» TASK OBJECTIVE: Transcribe the whole listing exactly.

» DATA:
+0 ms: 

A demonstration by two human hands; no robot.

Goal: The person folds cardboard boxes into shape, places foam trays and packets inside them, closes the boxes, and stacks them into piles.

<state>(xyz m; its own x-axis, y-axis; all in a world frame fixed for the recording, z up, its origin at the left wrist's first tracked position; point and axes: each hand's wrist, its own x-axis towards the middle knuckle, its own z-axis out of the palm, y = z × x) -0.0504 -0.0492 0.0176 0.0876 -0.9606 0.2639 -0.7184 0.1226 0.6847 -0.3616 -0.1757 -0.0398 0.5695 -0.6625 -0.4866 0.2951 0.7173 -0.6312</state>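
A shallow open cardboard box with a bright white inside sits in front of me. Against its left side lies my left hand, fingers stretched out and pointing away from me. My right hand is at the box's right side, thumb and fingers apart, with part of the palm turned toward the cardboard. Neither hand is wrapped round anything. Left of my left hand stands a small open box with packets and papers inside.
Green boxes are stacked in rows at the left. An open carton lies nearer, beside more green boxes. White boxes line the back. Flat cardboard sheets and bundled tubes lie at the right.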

» TASK OUTPUT:
+0 ms: 

A demonstration by two human hands; no robot.

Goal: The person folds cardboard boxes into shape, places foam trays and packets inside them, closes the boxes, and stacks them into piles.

<state>(xyz m; its own x-axis, y-axis; all in a world frame fixed for the recording, z up, its origin at the left wrist's first tracked position; point and axes: each hand's wrist, its own x-axis towards the middle knuckle, its own z-axis out of the palm, y = z × x) -0.0504 -0.0492 0.0176 0.0876 -0.9606 0.2639 -0.7184 0.1226 0.6847 -0.3616 -0.1757 -0.0398 0.5695 -0.6625 -0.4866 0.2951 0.7173 -0.6312</state>
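A shallow open cardboard box with a bright white inside sits in front of me. Against its left side lies my left hand, fingers stretched out and pointing away from me. My right hand is at the box's right side, thumb and fingers apart, with part of the palm turned toward the cardboard. Neither hand is wrapped round anything. Left of my left hand stands a small open box with packets and papers inside.
Green boxes are stacked in rows at the left. An open carton lies nearer, beside more green boxes. White boxes line the back. Flat cardboard sheets and bundled tubes lie at the right.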

The exercise requires no more work.